Это касается и российских реформ при Александре II, ядром которых были отмена крепостного права в 1861 году и реформа системы правосудия в 1864‑м [969], а также осторожных попыток реформ в Китае после победы династии Цин над тайпинами в 1864 году; но прежде всего — радикального «переформатирования» Японии после 1868 года и модернизации Сиама, образно говоря, младшего брата реформации Мэйдзи [970]. В каждом из этих случаев в правящих кругах и среди зарождающейся общественности велись обширные дебаты, которые еще требуют сравнительного анализа. В основном речь шла о масштабах, интенсивности и шансах вестернизации. «Западники» нападали на нативистов, не разбираясь, были они русскими славянофилами или приверженцами ортодоксального конфуцианства. Властители, которым прежде нечасто приходилось заниматься подобными вопросами, столкнулись лицом к лицу с рискованными политическими расчетами. Ничто из приобретенного ранее опыта не помогало спрогнозировать последствия изменений. Какую цену можно себе позволить заплатить за преобразования? Кто станет проигравшей, а кто победившей стороной благодаря реформам?
В течение четверти века османская политика осуществлялась под знаком непрерывных реформ: реконструкция системы образования (с определенным ограничением исламского содержания); реформа государственного управления; правовые изменения с тенденцией к единообразному гражданству; постепенное смягчение неблагоприятных условий для немусульман; увеличение государственных доходов не с помощью нерегулярных реквизиций, а через снижение объема предоставления прав откупа и преобразование структуры налогов.
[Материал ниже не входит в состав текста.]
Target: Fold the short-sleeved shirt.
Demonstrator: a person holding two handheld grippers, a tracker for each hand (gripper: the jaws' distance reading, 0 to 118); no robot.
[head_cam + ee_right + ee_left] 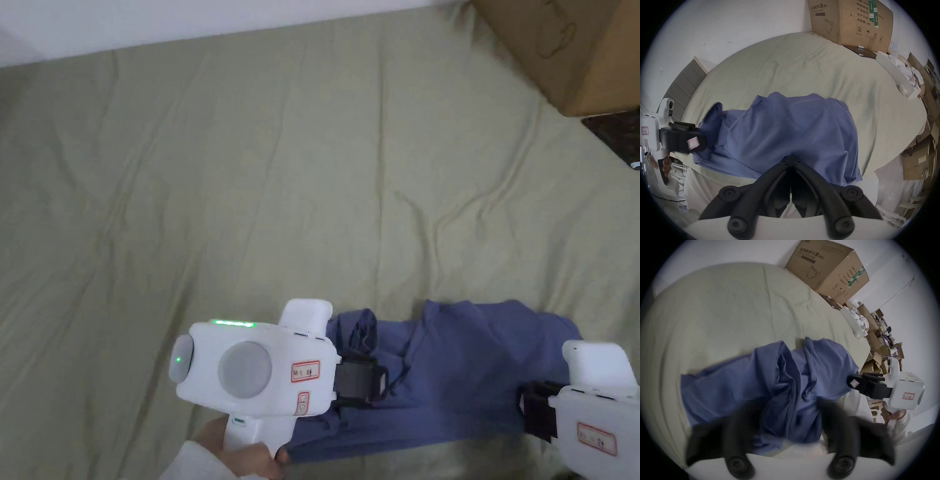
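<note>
Two white grippers work at the near edge of a green-sheeted bed (250,175) in the head view. The left gripper (375,382) has its black jaws buried in the bunched left end of the blue short-sleeved shirt (462,375); the right gripper (528,409) meets the shirt's right edge. Beyond the right gripper, at the far corner, stands a cardboard box (575,50), its contents hidden.

In the left gripper view, the left gripper's (790,426) jaws stand spread, blurred, with a crumpled mass of shirt (740,386) between them; whether they press on it, I cannot tell. To its right, the right gripper (854,382) touches the cloth's far end. Past that sits the closed box (831,270), then a white tray (851,321) of crumpled white stuff.

In the right gripper view, the right gripper (791,160) is clenched on the shirt's (786,126) hem, jaws together. The left gripper (693,142) lies to its left.
</note>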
Ведущие политики Высокой Порты, стоящие во главе этого реформаторского движения, не понаслышке знали о Западе и, соответственно, имели представление о целях, масштабах и шансах реализации частичной вестернизации в османских условиях. Мустафа Решид-паша (1800–1858), Али-паша (1814–1871) и Фуад-паша (1815–1869), важнейшие представители реформаторского поколения, выступали периодически либо в роли послов в Париже или Лондоне, либо в роли министров иностранных дел. Людей, которые могли объединить восточные и западные знания, было немного.
В XIX же веке началось нечто совершенно новое: западноевропейская цивилизация превратилась в модель для большой части остального мира. «Западной Европой» была прежде всего Великобритания, которая до 1815 года практически везде считалась самой богатой и могущественной страной мира. Несмотря на крах Наполеона и продолжительный период политической нестабильности, Франция тоже относилась к этой образцовой Западной Европе. Постепенно к ним присоединилась и Пруссия, которой, правда, понадобились еще многие десятилетия, чтобы освободиться от имиджа спартанского военного государства на восточном краю цивилизации, где неуютно чувствовал себя даже его великий король, предпочитающий говорить по-французски.
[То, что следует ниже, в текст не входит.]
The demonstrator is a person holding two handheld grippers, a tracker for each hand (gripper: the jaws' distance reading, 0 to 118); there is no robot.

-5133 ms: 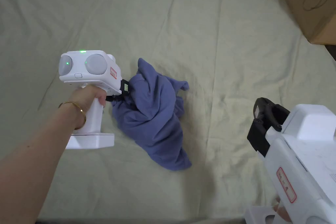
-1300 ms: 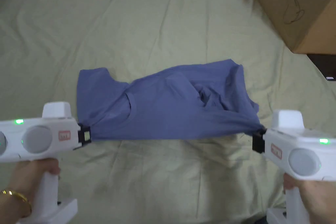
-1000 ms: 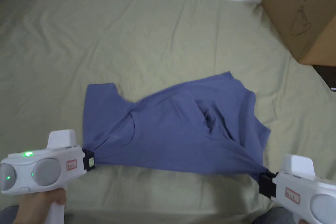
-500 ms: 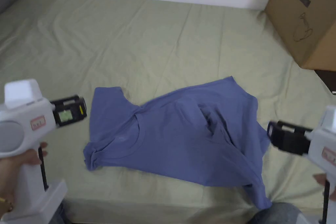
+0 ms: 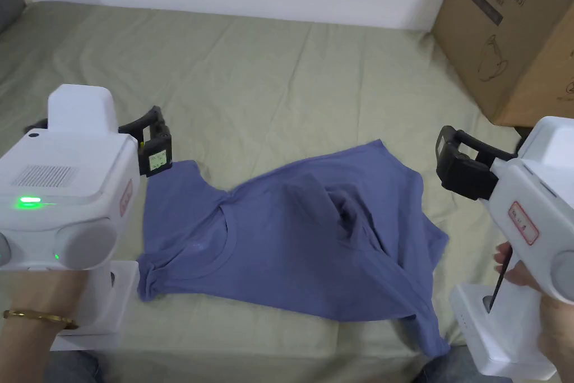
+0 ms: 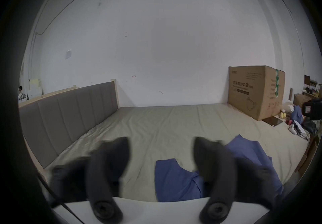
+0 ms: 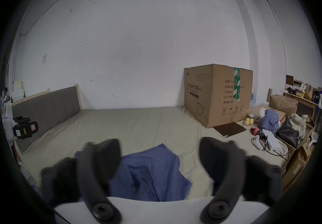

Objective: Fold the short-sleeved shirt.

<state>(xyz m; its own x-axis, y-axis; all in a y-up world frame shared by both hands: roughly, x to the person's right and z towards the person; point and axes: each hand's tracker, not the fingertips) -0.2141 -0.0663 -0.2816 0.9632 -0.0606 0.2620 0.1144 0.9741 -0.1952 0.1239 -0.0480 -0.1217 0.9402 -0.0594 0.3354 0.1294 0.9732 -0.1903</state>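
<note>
Here the shirt (image 5: 302, 232) lies spread on the bed (image 5: 280, 81), close to the near edge, with its neck opening toward the left side and its hem toward the right. It is not flat — a deep crease runs through the middle of the body, the near left sleeve is bunched into a small knot, and the near right corner trails toward the edge of the bed. That looks like a shirt laid out as a first step, so that sleeves and sides can be found before folding.

The left gripper (image 5: 151, 140) hangs above the far left sleeve with its jaws apart and nothing between them. The right gripper (image 5: 457, 162) hovers just past the hem on the right, jaws also spread and empty. Both are held clear of the cloth — probably to pick fresh holds for smoothing. A cardboard box (image 5: 515, 25) stands at the far right corner, well apart from the shirt, so it should not hinder the work.
</note>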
В течение всего XIX века за пределами этого западноевропейского ядра государственное развитие более всего определялось стремлением правящих элит вооружиться против европейской динамики путем превентивного принятия элементов западной культуры. Уже к 1700 году царь Петр Великий проводил такую политику, пытаясь сделать Россию сильной изнутри и снаружи — вместе с Западной Европой и одновременно против нее.